#### Brief:
Reproduce every line in the listing that contains the word "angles".

-.-.-

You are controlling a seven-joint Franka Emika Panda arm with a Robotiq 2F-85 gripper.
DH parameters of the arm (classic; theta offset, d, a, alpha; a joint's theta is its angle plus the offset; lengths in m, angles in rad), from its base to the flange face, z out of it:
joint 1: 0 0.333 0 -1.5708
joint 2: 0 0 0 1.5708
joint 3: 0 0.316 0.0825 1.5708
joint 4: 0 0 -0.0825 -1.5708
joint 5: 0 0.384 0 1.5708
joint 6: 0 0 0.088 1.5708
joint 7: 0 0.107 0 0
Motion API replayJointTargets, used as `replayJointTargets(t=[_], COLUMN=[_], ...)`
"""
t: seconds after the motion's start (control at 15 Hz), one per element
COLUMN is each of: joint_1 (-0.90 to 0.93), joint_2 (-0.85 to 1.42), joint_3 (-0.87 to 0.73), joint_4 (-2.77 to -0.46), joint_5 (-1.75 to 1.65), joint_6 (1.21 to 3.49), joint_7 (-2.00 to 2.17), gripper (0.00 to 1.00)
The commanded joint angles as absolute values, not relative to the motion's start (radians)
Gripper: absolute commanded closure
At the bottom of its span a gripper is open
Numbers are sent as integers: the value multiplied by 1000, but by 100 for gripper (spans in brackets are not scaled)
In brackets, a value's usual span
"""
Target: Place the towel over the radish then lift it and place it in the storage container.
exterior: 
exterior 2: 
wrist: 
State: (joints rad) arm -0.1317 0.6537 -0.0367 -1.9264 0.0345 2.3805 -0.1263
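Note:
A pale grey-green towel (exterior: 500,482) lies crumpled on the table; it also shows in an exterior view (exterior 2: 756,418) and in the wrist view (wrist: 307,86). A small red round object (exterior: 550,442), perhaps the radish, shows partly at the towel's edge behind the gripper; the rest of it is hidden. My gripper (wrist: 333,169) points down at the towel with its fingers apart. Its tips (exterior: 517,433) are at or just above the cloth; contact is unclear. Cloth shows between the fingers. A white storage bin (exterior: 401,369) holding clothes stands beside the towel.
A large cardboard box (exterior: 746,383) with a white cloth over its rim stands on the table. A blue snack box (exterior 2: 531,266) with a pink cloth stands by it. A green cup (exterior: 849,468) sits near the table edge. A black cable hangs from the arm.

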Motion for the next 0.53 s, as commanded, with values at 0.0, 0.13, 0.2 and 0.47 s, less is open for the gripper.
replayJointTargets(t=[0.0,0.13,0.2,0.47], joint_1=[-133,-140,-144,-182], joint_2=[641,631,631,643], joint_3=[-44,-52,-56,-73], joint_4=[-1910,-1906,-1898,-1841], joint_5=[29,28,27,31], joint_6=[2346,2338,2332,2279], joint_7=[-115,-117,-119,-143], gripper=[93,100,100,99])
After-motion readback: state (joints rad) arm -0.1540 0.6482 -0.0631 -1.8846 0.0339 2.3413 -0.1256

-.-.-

#### Exercise output:
DH parameters of the arm (classic; theta offset, d, a, alpha; a joint's theta is its angle plus the offset; lengths in m, angles in rad), from its base to the flange face, z out of it:
The commanded joint angles as absolute values, not relative to the motion's start (radians)

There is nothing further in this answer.